John Bailey – “Can You Imagine?”

John Bailey – Can You Imagine?
(Freedom Road Records FRR 001. CD review by Leonard Weinreich)

No hidden sub-text here: the brand name on the label yells it shamelessly. Ever since the first jazz phrase took wing, the music has expressed the essence of freedom.

Not only does trumpeter John Bailey (who’s worked with Ray Charles, Ray Barretto, Woody Herman and Arturo O’Farrill) possess a pair of passions, on this album they’re interlinked for all to hear. Passion No 1 is a love of freedom. And passion No 2 is a lifelong devotion to John Birks ‘Dizzy’ Gillespie, the incandescent trumpeter and bebop founding father (Bailey’s car license plate even reads ‘DIZ4PRES’). Clearly, as a self-confessed patriot, Bailey regards the actions of the current U.S. Commander-in-Chief as running counter to the music’s spirit and has decided to make a creative political protest. In other words, as owner of the label, he’s placed his mouthpiece where his money is (trumpet v. Trump?).

Compulsory backstory: in 1964, against the background of raging Civil Rights’ struggles, Dizzy Gillespie announces his candidacy for the White House. With a sense of satire that matches his phenomenal technique, (“The White House? I’ll rename it ‘The Blues House’”) he nominates the most distinguished cabinet of all time (Duke Ellington as Secretary of State; Louis Armstrong at Agriculture and Miles Davis heading the CIA). Dizzy’s subversive humour masks genuine pain. And the issues he raises persist to this day.

So, on this album, Bailey imagines a freer, more liberated U.S.A. inherited from Diz’s enlightened administration.
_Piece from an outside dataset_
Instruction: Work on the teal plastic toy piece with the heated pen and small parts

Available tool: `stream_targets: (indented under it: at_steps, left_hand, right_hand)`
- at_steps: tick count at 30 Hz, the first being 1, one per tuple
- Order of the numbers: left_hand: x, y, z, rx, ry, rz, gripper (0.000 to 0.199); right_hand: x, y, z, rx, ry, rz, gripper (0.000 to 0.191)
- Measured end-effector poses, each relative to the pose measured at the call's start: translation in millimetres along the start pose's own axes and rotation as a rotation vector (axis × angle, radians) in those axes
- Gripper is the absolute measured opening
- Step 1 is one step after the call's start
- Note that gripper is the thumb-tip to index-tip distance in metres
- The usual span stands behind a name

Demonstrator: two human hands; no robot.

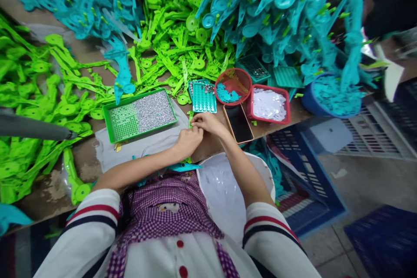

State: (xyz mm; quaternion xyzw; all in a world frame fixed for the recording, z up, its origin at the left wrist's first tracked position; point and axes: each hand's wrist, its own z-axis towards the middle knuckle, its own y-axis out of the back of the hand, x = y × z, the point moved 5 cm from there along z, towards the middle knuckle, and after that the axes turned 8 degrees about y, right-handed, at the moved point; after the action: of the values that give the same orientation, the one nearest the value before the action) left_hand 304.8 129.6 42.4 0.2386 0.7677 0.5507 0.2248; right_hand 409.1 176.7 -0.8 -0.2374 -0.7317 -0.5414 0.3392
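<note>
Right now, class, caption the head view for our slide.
Left hand and right hand meet at a green piece, between tray and phone.

"What does the bench (52,186) look like?"
"Brown, with a worn, paler patch toward half past eight."
"And the floor (358,186)?"
"Grey, seen around four o'clock, with joint lines lower down. A dark blue crate (384,239) shows there too, and a pale slatted crate (371,154) at three."
"The light?"
"Soft and fairly even, though the area at two o'clock is dark."
</note>
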Motion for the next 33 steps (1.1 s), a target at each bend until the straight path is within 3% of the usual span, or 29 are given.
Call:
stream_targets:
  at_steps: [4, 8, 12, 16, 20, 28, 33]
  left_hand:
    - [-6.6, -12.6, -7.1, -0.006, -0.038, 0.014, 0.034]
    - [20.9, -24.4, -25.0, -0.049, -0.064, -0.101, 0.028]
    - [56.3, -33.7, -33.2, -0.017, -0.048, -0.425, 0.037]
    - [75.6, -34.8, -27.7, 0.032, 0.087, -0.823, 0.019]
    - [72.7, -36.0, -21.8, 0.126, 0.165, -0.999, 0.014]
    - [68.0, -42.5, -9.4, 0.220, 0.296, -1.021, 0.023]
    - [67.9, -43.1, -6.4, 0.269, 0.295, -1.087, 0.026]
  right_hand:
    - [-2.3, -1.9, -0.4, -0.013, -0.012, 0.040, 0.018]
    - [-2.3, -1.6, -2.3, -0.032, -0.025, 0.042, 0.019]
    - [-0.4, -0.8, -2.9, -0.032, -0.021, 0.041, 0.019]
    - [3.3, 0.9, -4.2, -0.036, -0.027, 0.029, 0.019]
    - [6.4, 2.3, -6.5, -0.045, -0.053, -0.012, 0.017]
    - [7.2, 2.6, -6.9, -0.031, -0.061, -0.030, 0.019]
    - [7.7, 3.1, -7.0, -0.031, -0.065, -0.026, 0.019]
Wisely, he also surrounds himself with like-minded musicians to express this alternative world.

Listen how, on Pebbles in The Pocket, Bailey’s horn emerges optimistically from a dirge-like intro. The album’s central showpiece, President Gillespie Suite, has three parts: i: The Humanitarian Candidate (yearning tightly-muted trumpet a la Diz and plenty of horn interplay suggesting democratic discussion rather than authoritarian rhetoric), ii: Road To The Blues House (sterling work from guest Earl McIntyre on bass trombone) and iii: President Gillespie’s Birthday Song (incorporating fragments of Dizzy’s Salt Peanuts and Groovin’ High).

Distinguished drummer Victor Lewis sets the pace for his composition The Touch Of Her Vibe, a lament (state of the nation?) that offers Bailey the opportunity of an athletic solo followed by an intense conversation between Stacy Dillard’s tenor and Stafford Hunter’s trombone. The Blues House generates the power of a Blakey’s Messengers revival, funky trumpet, gymnastic trombone, strong support from bassist Mike Karn and a masterly display from Lewis. On Ballad From Oro, Incensio Y Mirra, composed by Chico O’Farrill (the Afro-Cuban pioneer responsible for Dizzy’s Manteca), the mood is sensuous and Latin with sensitive contribution from pianist Edsel Gomez.

Stacy Dillard wrote the thoughtful Elite State Of Mind which features his saxophone, Hunter’s philosophical trombone and the work of yet another guest, flautist Janet Axelrod as well as some handsome ensemble effects. Valsa Rancho features Axelrod’s alto flute whose contralto sound, sad and regretful, is well-suited to the elegiac waltz which is also explored by Dillard’s heartfelt soprano over virtuoso cymbal splashing by Lewis. From The Heart by Victor Lewis, is a defiant battle hymn studded with engaging riffs proclaiming hope over despair. Everyone in the band testifies and the performances shine courtesy of crisp audio engineering by Randy Crafton.

The final track, People by Bob Merrill and Jule Styne, once a saccharine smash for Barbra Streisand, is a duet by Bailey and Gomez invested with fresh meaning, totally stripped of sentiment and all the better for that.